● **YOUR GOAL**:
Print out every line of the listing below without alteration.

● **PROVIDED MATERIAL**:
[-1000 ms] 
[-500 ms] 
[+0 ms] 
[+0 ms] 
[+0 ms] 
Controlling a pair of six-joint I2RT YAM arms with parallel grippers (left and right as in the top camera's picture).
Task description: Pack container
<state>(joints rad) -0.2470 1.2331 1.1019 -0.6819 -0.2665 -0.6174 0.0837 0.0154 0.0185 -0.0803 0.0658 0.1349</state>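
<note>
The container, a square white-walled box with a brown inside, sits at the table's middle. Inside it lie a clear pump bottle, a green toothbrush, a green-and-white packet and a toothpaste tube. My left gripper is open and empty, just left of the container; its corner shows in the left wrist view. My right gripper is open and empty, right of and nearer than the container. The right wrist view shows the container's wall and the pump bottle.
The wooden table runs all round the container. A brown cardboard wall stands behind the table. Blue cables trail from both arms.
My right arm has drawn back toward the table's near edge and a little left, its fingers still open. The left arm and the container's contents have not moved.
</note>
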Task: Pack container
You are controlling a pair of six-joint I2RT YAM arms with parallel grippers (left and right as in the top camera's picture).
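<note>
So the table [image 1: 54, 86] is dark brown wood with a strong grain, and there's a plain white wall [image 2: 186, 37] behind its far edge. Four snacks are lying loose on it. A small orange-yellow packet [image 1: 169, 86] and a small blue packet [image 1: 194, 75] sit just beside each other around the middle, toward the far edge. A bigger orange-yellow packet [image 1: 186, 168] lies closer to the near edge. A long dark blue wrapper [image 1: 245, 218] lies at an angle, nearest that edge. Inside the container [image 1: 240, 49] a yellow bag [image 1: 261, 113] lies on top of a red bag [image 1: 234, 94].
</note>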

● **RESPONSE AREA**:
[-1000 ms] 
[-500 ms] 
[+0 ms] 
[+0 ms] 
[+0 ms] 
Controlling a pair of six-joint I2RT YAM arms with parallel grippers (left and right as in the top camera's picture).
Task description: Pack container
<state>(joints rad) -0.2470 1.2331 1.1019 -0.6819 -0.2665 -0.6174 0.0837 0.0154 0.0185 -0.0803 0.0658 0.1349</state>
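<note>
The container, a square white-walled box with a brown inside, sits at the table's middle. Inside it lie a clear pump bottle, a green toothbrush, a green-and-white packet and a toothpaste tube. My left gripper is open and empty, just left of the container; its corner shows in the left wrist view. My right gripper is open and empty, right of and nearer than the container. The right wrist view shows the container's wall and the pump bottle.
The wooden table runs all round the container. A brown cardboard wall stands behind the table. Blue cables trail from both arms.
My right arm has drawn back toward the table's near edge and a little left, its fingers still open. The left arm and the container's contents have not moved.
</note>
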Task: Pack container
You are controlling a pair of six-joint I2RT YAM arms with parallel grippers (left and right as in the top camera's picture).
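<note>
So the table [image 1: 54, 86] is dark brown wood with a strong grain, and there's a plain white wall [image 2: 186, 37] behind its far edge. Four snacks are lying loose on it. A small orange-yellow packet [image 1: 169, 86] and a small blue packet [image 1: 194, 75] sit just beside each other around the middle, toward the far edge. A bigger orange-yellow packet [image 1: 186, 168] lies closer to the near edge. A long dark blue wrapper [image 1: 245, 218] lies at an angle, nearest that edge. Inside the container [image 1: 240, 49] a yellow bag [image 1: 261, 113] lies on top of a red bag [image 1: 234, 94].
</note>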

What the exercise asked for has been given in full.